Discordance between physicians and patients in assessing psoriatic arthritis (PsA) activity is common and might impact treatment adherence and decision-making. Cultural and belief systems may influence this discordance. This study aimed to assess the extent of patient-physician discordance in PsA in Arab countries and its association with demographic and disease characteristics.The TACTIC study was a cross-sectional observational study across 13 Arab countries in 2022. Patient and physician global assessments (PGA, PhGA) of disease activity (0-10 scale) were collected, along with demographic and disease data, Disease Activity in Psoriatic Arthritis (DAPSA), and Psoriatic Arthritis Impact of Disease (PsAID). Discordance was defined as an absolute difference of |PGA-PhGA|> 2. Its association with patient characteristics was analyzed through multivariable multinomial logistic regression.
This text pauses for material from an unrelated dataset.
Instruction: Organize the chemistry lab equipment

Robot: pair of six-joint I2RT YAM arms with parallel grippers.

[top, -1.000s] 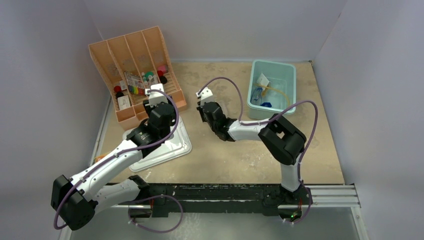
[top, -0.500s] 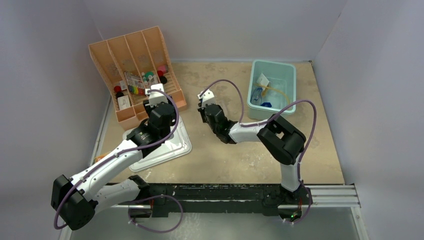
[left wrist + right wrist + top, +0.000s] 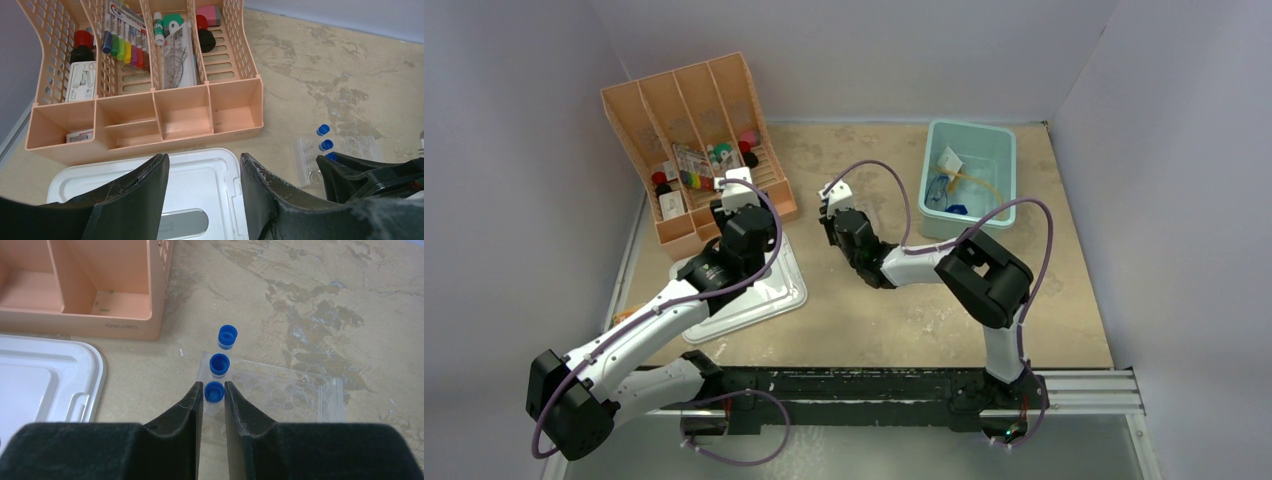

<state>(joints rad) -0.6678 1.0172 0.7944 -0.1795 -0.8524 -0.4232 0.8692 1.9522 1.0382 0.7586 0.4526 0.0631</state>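
the clear plastic test tubes [image 3: 219, 363] have bright blue caps. the holed plastic rack [image 3: 300, 395] is clear, the divided lattice-walled organizer [image 3: 75, 325] peach-orange, the rectangular lid [image 3: 40, 385] pale grey-white, the tabletop [image 3: 310, 300] beige mottled with brown, the plastic bin [image 3: 989, 150] pale teal.

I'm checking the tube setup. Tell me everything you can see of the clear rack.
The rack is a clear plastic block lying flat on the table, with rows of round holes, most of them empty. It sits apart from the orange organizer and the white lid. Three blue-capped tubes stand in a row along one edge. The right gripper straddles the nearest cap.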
In 538 patients (317 females, 58.9%), with a mean age of 45.5 ± 13.2 years and PsA duration of 8.8 ± 7.3 years, the disease was moderately active (mean DAPSA 19.3 ± 16.1; mean PsAID 3.86 ± 2.33). Mean PGA was higher than mean PhGA (4.7 ± 2.5 versus 4.0 ± 2.4, p < 0.001) with an absolute difference of 1.30 ± 1.41 and a high correlation between global assessments (r = 0.74). Discordance was infrequent, occurring in 84 patients (15.6%), and was mostly due to higher PGA (70/84, 83.3%). Discordance (one-point increase) was associated with a lower PhGA (Odds ratio (OR) 3.03 [95%CI 2.18-4.22]), positive fibromyalgia screening (OR 1.28 [95%CI 1.03-1.58]), higher DAPSA (OR 1.16 [95%CI 1.03-1.09]), and higher PsAID scores (OR 2.63 [95%CI 1.96-3.54]). Discordance was primarily identified in patients with moderate disease activity. Discordance between PGA and PhGA was infrequent in Arab countries, suggesting strong patient-physician alignment. Expectations and disease perceptions may play a role in this discordance.
在评估银屑病关节炎(PsA)活动方面,医生与患者之间存在不一致是常见现象,这可能会影响治疗依从性和决策。文化和信仰体系可能会影响这种不一致。本研究旨在评估阿拉伯国家PsA患者与医生之间不一致的程度及其与人口统计学和疾病特征的关联。TACTIC研究是一项于2022年在13个阿拉伯国家开展的横断面观察性研究。收集了患者和医生对疾病活动度(0 - 10分制)的整体评估(PGA、PhGA),以及人口统计学和疾病数据、银屑病关节炎疾病活动度(DAPSA)和银屑病关节炎疾病影响(PsAID)。不一致被定义为|PGA - PhGA|> 2的绝对差值。通过多变量多项逻辑回归分析其与患者特征的关联。在538例患者(317例女性,58.9%)中,平均年龄为45.5±13.2岁,PsA病程为8.8±7.3年,疾病处于中度活动期(平均DAPSA为19.3±16.1;平均PsAID为3.86±2.33)。平均PGA高于平均PhGA(4.7±2.5对4.0±2.4,p < 0.001),绝对差值为1.30±1.41,且整体评估之间具有高度相关性(r = 0.74)。不一致情况不常见,发生在84例患者(15.6%)中,且主要是由于PGA较高(70/84,83.3%)。不一致(增加一分)与较低的PhGA(比值比(OR)3.03 [95%置信区间2.18 - 4.22])、纤维肌痛筛查阳性(OR 1.28 [95%置信区间1.03 - 1.58])、较高的DAPSA(OR 1.16 [95%置信区间1.03 - 1.09])以及较高 的PsAID评分(OR 2.63 [95%置信区间1.96 - 3.54])相关。不一致主要在疾病活动度为中度的患者中被发现。在阿拉伯国家,PGA和PhGA之间的不一致情况不常见,这表明患者与医生之间的一致性较强。期望和疾病认知可能在这种不一致中起作用。